Earnscliff prit alors la parole, et manifesta la ferme persuasion où il était que la personne qu’il avait vue était quelque pauvre maniaque, et n’était chargée d’aucune mission, de la part de l’autre monde, pour annoncer une guerre ou toute autre calamité ; mais la compagnie accueillit très-froidement ses paroles, et tous se réunirent pour l’engager à abandonner le dessein qu’il avait formé de retourner le lendemain à Mucklestane-Moor.

« Oh ! mon cher enfant », dit la vieille dame, dont le cœur naturellement bon faisait étendre son style maternel à tous ceux à qui elle s’intéressait, « vous devez être prudent plus que personne. Il a été fait une large brèche à votre maison par la mort sanglante de votre père, les procès et diverses pertes. Vous êtes la fleur du troupeau, le fils qui doit reconstruire l’ancien édifice, si telle est la volonté du ciel, pour être un honneur pour le pays et une sauvegarde pour ceux qui l’habitent ; il est de votre devoir, à vous plus qu’à tout autre, de ne point vous engager dans des aventures téméraires, car vous êtes d’une famille qui a toujours été trop aventureuse, et à qui il est arrivé beaucoup de mal.

— Mais sûrement, ma chère dame, dit Earnscliff, vous ne voudriez pas que j’eusse peur d’aller dans un Moor ouvert en plein jour ?

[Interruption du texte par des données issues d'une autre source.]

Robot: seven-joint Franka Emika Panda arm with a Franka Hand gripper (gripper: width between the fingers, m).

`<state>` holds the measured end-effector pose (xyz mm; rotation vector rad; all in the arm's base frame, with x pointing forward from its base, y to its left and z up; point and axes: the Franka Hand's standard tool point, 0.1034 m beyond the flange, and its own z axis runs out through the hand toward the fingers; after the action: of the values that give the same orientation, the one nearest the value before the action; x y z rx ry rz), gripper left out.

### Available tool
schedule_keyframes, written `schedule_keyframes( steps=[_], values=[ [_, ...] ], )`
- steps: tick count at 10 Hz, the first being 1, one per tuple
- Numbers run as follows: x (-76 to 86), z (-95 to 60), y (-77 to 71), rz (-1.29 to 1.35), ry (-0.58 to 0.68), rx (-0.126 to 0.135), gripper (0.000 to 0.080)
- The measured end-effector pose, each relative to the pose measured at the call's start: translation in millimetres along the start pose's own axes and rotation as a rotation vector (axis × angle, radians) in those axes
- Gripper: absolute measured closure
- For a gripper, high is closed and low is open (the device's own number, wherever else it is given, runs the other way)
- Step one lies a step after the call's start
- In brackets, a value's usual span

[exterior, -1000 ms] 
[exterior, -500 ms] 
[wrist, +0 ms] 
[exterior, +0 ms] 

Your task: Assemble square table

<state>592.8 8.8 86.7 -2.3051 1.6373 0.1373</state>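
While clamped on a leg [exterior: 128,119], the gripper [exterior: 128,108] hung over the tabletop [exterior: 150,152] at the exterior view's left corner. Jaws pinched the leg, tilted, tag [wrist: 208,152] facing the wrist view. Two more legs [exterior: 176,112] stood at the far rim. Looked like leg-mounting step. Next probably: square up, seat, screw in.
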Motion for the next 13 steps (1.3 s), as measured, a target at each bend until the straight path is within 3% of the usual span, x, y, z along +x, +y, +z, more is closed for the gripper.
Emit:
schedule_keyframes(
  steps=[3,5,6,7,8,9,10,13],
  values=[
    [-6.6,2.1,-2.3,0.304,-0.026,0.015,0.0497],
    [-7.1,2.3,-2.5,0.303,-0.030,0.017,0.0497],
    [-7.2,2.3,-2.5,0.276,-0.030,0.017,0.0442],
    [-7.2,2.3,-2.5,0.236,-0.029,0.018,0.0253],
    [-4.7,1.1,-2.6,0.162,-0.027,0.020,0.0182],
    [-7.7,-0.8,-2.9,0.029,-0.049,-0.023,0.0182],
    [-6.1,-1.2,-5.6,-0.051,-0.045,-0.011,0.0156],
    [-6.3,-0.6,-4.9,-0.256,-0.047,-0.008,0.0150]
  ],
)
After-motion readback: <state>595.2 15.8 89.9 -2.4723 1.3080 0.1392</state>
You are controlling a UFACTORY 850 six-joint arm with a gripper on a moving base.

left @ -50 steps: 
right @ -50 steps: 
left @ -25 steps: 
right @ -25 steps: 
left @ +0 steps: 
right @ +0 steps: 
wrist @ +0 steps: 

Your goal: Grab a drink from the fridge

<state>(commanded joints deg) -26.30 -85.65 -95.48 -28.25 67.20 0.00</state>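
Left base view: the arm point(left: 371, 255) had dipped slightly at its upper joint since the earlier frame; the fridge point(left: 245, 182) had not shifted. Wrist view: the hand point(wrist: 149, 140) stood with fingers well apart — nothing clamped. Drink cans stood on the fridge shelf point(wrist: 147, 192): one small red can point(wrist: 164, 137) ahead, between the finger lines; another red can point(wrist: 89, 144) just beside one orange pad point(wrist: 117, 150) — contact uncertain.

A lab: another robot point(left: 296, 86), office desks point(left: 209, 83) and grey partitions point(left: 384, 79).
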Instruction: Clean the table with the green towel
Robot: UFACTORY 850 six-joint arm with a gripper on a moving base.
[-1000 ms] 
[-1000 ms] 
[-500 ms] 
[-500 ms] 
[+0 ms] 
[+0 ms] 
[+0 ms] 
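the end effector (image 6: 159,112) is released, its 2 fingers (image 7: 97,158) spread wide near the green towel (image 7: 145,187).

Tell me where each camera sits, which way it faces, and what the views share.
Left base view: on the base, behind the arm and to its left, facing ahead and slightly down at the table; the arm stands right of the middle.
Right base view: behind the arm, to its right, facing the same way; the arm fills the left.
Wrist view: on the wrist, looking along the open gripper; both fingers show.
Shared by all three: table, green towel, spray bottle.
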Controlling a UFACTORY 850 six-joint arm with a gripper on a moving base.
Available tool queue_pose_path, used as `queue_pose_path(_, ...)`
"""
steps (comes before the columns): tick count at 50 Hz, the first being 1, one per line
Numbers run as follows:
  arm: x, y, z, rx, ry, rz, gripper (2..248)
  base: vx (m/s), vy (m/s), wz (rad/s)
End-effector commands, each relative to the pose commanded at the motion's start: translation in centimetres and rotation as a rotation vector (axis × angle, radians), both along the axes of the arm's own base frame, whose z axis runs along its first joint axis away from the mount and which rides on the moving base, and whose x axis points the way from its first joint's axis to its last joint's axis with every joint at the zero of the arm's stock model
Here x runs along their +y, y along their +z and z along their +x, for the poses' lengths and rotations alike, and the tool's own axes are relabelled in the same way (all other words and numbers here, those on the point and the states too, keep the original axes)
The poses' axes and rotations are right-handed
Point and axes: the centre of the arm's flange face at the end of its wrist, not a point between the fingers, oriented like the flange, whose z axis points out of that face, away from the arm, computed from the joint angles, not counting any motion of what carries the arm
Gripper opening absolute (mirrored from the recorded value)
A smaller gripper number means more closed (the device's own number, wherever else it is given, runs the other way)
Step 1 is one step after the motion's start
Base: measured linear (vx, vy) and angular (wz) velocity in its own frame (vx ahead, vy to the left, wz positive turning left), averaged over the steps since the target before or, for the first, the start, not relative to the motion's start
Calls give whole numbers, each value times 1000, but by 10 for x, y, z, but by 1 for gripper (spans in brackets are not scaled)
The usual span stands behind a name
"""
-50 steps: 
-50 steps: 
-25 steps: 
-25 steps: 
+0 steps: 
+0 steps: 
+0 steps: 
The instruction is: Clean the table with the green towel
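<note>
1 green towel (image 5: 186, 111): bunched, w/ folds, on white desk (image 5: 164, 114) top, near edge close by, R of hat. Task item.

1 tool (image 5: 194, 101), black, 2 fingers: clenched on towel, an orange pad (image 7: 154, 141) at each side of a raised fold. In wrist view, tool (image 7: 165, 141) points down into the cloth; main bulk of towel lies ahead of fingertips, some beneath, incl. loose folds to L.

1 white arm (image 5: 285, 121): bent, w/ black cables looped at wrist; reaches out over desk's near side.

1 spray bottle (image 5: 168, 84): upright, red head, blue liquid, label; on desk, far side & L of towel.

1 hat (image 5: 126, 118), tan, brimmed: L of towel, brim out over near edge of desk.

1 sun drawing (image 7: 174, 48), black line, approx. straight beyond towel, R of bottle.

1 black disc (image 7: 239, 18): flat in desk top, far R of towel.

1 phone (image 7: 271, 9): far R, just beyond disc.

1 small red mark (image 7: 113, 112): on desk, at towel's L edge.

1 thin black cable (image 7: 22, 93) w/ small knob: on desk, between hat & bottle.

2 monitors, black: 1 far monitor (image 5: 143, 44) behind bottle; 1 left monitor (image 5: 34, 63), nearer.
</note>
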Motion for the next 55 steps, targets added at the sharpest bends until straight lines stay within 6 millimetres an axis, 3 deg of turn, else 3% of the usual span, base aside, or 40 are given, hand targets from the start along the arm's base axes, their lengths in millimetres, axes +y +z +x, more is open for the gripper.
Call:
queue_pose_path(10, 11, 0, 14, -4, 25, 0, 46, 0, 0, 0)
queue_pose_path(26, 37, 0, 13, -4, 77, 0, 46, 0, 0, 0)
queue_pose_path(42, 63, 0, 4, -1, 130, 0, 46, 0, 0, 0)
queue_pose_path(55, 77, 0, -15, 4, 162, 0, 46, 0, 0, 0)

— Je n’en sais trop rien, dit la bonne vieille dame ; je ne conseillerai jamais à un de mes enfants, ni à un de mes amis, de reculer devant une bonne cause, que ce soit celle de leurs amis ou la leur propre ; jamais je ne le ferai, non plus qu’aucun des miens. Mais on n’ôtera point d’une tête grise comme la mienne, que chercher le péril en allant là où rien ne vous appelle, c’est agir directement contre la loi et l’Écriture. »

Earnscliff abandonna un argument qu’il ne se sentait pas en état de soutenir avec succès, et l’arrivée du souper mit fin à la conversation. Mais Grâce était entrée peu de temps auparavant, et Hobbie, non sans donner à Earnscliff un coup d’œil d’intelligence, prit place à côté d’elle. Une conversation vive et enjouée, à laquelle la vieille de la maison prit part avec cette franche gaieté qui sied si bien à la vieillesse, fit renaître sur les joues des jeunes personnes les roses que leur frère en avait chassées par son récit de l’apparition, et l’on dansa et chanta pendant une heure après le souper, comme s’il n’eût pas existé un seul esprit ou un seul revenant dans le monde.